Yaratılan üniversite iktidarları, artık Saray'dan doğrudan talimat almadan dahi baş makamın düşünce kalıbına uygun icraatların gereğini yapacak olgunluğa erişmişlerdir!
AKP Türkiye'sinde bir karadelik kadar yoğunlaşmış bir iktidar/devlet yapılanmasının oluşturulduğu biliniyor. Anayasal kurumların/ yetkili organların tümüyle yürütmeye ve onun başındaki tek yetkiliye bırakıldığı bir aşırı kaslı yapı yaratılınca, kamu yönetiminde hiçbir alanın bu karadelikten kaçışına izin verilmeyeceği açıktı.
Yasama yani Meclis zaten başından beri yürütmenin kontrolü altına girmişti; buradaki bazı sızıntılar (1 Mart 2003 Irak tezkeresi gibi) hem siyaseten (tek seçiciliğin güçlendirilmesiyle) hem hukuken (2017 Anayasası ve 2018 mevzuatıyla) tıkandı. Yargı yapılanması, yürütme organı seçme/atama/tâyin, kariyerde ilerleme yetkileriyle; sürgün, meslekten çıkarma/azil, hatta teröristlikle suçlama silahlarıyla donanınca, hem alt hem yüksek kademeleri itibariyle fiilen yürütmeye bağlanmış oldu.

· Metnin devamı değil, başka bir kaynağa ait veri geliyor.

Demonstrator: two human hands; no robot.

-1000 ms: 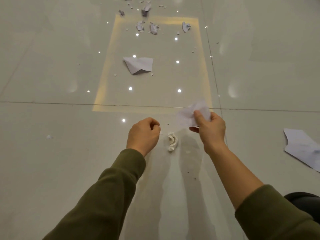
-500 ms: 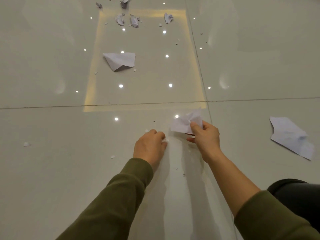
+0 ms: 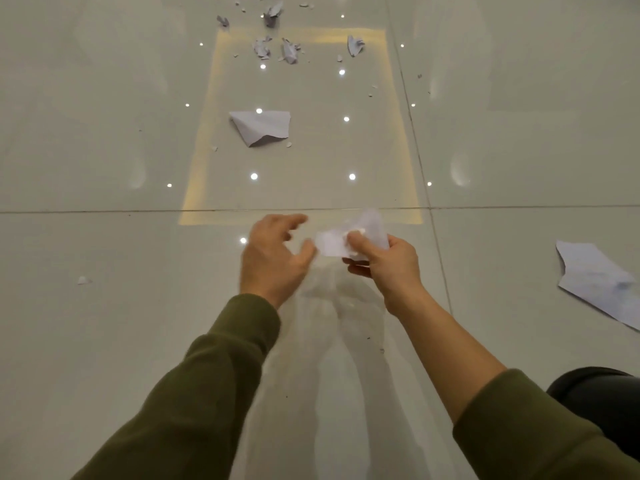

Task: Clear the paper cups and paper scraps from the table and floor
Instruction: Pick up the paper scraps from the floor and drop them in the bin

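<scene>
My right hand (image 3: 384, 261) grips a bunch of white paper scraps (image 3: 349, 237) a little above the glossy floor. My left hand (image 3: 273, 254) hovers just left of that bunch, fingers spread and curved, blurred by motion, with nothing visible in it. A folded white sheet (image 3: 263, 128) lies on the floor farther ahead. A larger creased sheet (image 3: 595, 282) lies at the right edge. Several small torn pieces (image 3: 277, 50) are scattered at the far end. One tiny scrap (image 3: 82, 280) rests on the floor to the left.
The floor is pale polished tile (image 3: 104, 341) with grout lines and bright ceiling-light reflections. A dark rounded object (image 3: 602, 393) shows at the lower right beside my right sleeve. No table or cups are in view.
My left hand closed on the crumpled scrap on the floor, then rose to the paper in my right hand and opened. That scrap is gone from the floor.
</scene>
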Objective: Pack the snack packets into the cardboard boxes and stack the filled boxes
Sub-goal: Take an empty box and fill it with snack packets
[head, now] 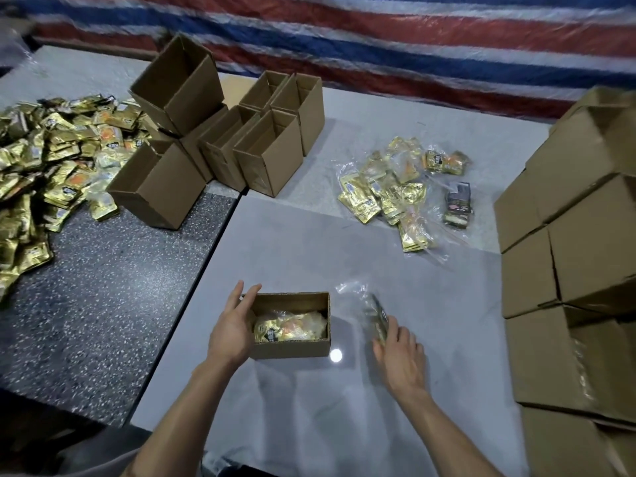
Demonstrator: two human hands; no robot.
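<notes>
Presently, box (292, 349) near table's (309, 242) front edge is steadied by the flat-fingered left hand (234, 325); wrapped packet (377, 316) is gripped by the right hand (399, 352). Loose wrap could be snagged on the box rim.

Head cam, wide-angle: looks fwd and down, close over table (430, 304); only one view.

dim overall | lamp glare on table (336, 355) | motion blur | wide-angle edge bending
</notes>
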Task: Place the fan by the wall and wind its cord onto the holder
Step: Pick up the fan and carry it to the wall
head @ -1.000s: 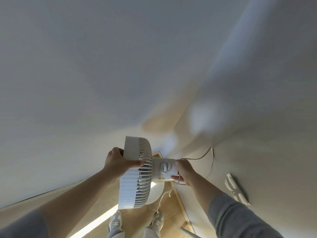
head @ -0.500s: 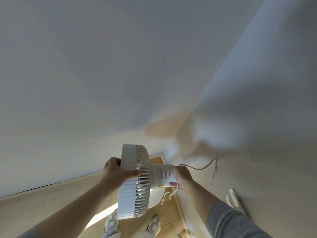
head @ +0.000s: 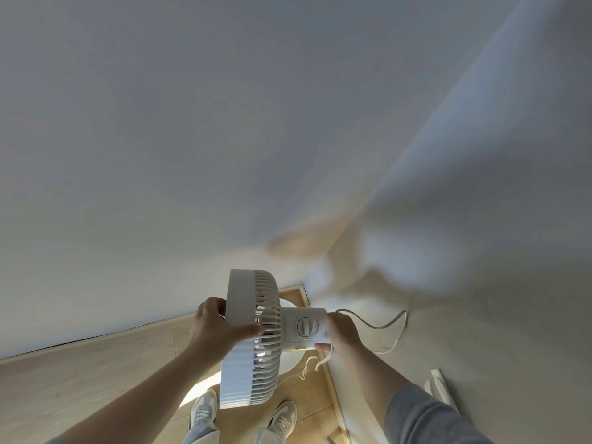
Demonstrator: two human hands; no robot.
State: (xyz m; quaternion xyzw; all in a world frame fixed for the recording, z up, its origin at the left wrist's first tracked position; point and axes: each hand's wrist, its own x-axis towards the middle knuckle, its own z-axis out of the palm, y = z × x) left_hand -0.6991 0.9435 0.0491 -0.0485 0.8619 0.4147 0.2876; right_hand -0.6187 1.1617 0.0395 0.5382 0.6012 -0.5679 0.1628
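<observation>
I hold a white fan (head: 253, 341) in the air above the floor, near a corner of the room. My left hand (head: 217, 325) grips the rim of its round grille. My right hand (head: 342, 331) holds the rear motor housing, beside a round dial (head: 306, 326). The white cord (head: 389, 330) loops from the housing along the right wall, and another stretch dangles below my right hand. A white cord holder (head: 440, 387) is fixed to the right wall, low down, partly hidden by my right sleeve.
Two pale walls meet in a corner (head: 333, 251) just beyond the fan. A wooden floor (head: 96, 366) with skirting runs along both walls. My two shoes (head: 282, 418) stand directly under the fan.
The view has tilted down, so the fan and both hands sit lower in the frame. Both grips are unchanged, and the cord holder has slid toward the bottom edge.
</observation>
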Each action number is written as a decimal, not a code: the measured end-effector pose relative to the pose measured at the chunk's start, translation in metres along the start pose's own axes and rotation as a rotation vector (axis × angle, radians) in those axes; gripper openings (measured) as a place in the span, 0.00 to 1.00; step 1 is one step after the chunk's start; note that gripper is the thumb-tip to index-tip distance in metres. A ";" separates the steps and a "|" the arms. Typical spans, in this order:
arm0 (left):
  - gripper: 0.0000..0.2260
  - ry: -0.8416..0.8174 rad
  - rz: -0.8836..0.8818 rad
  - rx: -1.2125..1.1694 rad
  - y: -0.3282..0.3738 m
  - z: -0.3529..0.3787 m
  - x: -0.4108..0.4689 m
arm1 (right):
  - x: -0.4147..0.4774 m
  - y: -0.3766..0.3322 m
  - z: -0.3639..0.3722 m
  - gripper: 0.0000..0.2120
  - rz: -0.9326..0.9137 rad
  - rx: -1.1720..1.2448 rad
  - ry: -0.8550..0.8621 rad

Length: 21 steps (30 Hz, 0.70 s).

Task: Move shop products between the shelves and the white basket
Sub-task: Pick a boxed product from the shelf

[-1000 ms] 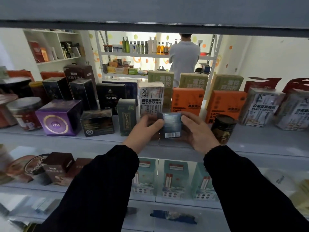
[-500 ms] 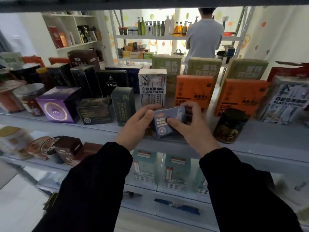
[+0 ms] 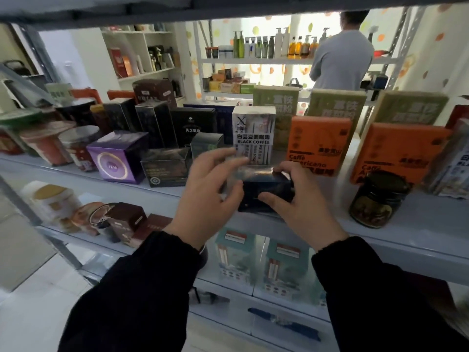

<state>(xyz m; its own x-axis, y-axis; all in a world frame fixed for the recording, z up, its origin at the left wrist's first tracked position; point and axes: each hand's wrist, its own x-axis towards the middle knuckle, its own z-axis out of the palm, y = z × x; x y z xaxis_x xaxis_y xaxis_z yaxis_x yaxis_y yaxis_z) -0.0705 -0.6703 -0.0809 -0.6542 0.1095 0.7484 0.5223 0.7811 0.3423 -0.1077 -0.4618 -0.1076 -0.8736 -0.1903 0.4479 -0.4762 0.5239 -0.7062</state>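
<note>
A small dark blue box (image 3: pixel 266 190) sits low over the front edge of the middle shelf (image 3: pixel 396 240), just in front of a white black-coffee box (image 3: pixel 253 134). My right hand (image 3: pixel 302 209) grips the small box, fingers over its top and thumb under its front. To the left of the box is my left hand (image 3: pixel 208 196), its fingers spread and lifted and its thumb by the box's left end. The white basket is not in view.
A dark glass jar (image 3: pixel 378 199) stands right of my hands, orange coffee boxes (image 3: pixel 319 146) behind them. A black box (image 3: pixel 165 171) and a purple box (image 3: pixel 119 158) stand to the left. Teal boxes (image 3: pixel 236 255) fill the lower shelf. A person (image 3: pixel 340 54) stands at far shelves.
The small box has turned from showing its face to lying flatter and lower at the shelf edge. My left fingers have come off it and spread open.
</note>
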 end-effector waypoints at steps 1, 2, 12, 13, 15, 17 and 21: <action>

Geriye üniversiteler ve yerel yönetimler gibi doğrudan kamu kurumları ile Türkiye Barolar Birliği (TBB), Türk Tabipleri Birliği (TTB), Türk Mühendis ve Mimar Odaları Birliği (TMMOB) ve benzerleri gibi yarı-kamusal meslek örgütleri kalıyordu. Bu meslek örgütlerinden şimdilik en çok TBB'ye müdahale edilmiş durumda, ama bununla yetinilmeyeceği açık.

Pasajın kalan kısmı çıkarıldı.